═══ Dataset records ═══
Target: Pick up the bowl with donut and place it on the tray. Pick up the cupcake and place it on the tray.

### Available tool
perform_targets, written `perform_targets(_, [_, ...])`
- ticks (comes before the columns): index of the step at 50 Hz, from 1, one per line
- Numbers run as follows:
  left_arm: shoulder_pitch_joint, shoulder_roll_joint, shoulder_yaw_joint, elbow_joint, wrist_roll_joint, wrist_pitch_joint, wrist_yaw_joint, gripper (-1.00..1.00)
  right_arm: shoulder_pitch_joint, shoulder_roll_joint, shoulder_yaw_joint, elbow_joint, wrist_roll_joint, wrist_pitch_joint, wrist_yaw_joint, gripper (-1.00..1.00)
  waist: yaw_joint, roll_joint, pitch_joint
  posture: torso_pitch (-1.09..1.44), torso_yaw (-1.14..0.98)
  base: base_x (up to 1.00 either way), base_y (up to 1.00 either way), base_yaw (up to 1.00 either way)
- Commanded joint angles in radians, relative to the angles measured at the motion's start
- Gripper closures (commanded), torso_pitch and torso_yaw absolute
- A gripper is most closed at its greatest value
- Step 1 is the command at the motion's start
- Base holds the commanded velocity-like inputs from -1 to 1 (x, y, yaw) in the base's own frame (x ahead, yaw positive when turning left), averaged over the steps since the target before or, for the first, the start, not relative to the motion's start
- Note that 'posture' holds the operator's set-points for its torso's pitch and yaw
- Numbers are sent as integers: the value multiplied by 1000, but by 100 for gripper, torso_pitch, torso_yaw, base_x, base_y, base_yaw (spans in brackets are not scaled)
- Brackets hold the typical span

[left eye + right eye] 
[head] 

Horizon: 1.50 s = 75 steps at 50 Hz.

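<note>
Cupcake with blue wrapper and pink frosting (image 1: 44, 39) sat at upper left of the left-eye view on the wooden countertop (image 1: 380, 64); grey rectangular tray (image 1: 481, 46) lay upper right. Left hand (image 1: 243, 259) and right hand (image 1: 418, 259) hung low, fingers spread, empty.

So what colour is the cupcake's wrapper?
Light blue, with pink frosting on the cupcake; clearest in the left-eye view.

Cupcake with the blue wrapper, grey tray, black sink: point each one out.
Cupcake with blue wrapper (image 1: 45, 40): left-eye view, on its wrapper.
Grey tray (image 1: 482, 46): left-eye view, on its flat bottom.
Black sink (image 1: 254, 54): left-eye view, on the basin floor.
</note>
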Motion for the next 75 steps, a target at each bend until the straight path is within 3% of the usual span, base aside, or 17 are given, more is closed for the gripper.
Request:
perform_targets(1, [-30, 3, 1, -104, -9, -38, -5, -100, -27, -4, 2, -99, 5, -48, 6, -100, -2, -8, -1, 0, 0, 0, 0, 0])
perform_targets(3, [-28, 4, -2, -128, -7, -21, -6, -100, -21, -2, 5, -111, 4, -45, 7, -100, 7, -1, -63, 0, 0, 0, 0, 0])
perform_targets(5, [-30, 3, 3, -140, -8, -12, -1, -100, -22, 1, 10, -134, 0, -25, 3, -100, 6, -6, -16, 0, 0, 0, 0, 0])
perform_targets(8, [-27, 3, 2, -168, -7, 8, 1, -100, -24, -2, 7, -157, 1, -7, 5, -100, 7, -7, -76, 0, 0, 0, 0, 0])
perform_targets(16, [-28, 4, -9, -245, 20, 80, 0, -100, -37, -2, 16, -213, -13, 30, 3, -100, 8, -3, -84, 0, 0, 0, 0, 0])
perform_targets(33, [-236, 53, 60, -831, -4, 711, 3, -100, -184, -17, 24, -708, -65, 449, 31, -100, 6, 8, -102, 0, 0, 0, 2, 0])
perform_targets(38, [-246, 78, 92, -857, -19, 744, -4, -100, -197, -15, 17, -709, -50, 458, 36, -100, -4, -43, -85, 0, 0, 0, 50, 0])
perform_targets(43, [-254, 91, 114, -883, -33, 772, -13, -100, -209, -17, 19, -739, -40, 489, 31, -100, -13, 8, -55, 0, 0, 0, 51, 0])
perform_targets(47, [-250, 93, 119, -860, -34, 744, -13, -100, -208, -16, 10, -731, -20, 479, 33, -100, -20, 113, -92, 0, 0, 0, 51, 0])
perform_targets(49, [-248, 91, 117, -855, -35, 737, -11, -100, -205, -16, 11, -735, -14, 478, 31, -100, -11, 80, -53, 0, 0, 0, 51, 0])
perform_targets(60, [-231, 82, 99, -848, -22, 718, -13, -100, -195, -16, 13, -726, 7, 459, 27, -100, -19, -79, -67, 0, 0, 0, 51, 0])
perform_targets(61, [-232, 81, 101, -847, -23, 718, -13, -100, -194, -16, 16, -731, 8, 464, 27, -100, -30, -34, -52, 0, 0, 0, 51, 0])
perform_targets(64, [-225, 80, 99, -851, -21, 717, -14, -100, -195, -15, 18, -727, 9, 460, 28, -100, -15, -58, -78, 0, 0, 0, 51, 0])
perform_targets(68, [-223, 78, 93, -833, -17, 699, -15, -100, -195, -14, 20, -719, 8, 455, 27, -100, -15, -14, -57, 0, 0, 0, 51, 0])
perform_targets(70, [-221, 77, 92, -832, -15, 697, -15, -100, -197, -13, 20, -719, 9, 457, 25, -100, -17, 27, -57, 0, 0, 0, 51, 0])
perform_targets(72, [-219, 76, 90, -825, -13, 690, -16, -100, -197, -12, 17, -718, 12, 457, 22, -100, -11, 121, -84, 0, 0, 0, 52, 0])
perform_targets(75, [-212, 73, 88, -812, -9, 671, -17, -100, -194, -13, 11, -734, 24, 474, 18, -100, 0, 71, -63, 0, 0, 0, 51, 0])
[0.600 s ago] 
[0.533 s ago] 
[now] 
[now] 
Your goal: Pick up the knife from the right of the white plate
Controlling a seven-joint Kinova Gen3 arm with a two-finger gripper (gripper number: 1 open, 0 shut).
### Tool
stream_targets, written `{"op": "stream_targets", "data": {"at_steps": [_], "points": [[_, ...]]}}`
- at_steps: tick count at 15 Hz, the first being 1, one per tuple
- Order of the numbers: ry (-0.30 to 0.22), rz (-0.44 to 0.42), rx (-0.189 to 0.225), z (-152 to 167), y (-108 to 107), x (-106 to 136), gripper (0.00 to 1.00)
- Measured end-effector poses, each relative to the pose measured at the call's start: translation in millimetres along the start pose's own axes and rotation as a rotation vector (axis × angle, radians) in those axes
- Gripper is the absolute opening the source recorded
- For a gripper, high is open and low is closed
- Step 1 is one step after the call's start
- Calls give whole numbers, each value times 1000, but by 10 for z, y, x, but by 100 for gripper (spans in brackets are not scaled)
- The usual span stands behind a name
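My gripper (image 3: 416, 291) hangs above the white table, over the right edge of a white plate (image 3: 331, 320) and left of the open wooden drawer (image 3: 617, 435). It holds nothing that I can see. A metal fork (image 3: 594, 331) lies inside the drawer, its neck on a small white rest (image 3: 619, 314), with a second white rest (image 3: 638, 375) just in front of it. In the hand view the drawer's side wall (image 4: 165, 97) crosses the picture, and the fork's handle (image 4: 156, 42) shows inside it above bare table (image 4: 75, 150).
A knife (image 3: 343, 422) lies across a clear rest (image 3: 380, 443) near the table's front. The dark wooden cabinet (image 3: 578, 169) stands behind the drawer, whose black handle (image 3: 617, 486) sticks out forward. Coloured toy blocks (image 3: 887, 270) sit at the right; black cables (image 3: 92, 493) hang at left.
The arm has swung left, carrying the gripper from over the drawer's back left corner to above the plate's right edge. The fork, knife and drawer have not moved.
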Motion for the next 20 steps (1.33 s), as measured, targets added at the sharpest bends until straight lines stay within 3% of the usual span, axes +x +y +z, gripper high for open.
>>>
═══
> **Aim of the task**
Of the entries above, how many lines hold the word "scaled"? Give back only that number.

> **Solution**
2